**TASK DESCRIPTION**
Repeat every line of the material, character for character.

**RAW DATA**
*** Begin section ***

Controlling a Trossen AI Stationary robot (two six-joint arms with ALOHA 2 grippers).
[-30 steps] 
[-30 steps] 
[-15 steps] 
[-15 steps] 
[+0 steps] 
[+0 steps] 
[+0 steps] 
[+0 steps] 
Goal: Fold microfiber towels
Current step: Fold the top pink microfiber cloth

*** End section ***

**ANSWER FOR THE TASK**
Controlling a Trossen AI Stationary robot (two six-joint arms with ALOHA 2 grippers).
[-30 steps] 
[-30 steps] 
[-15 steps] 
[-15 steps] 
[+0 steps] 
[+0 steps] 
[+0 steps] 
[+0 steps] 
Goal: Fold microfiber towels
Current step: Fold the top pink microfiber cloth

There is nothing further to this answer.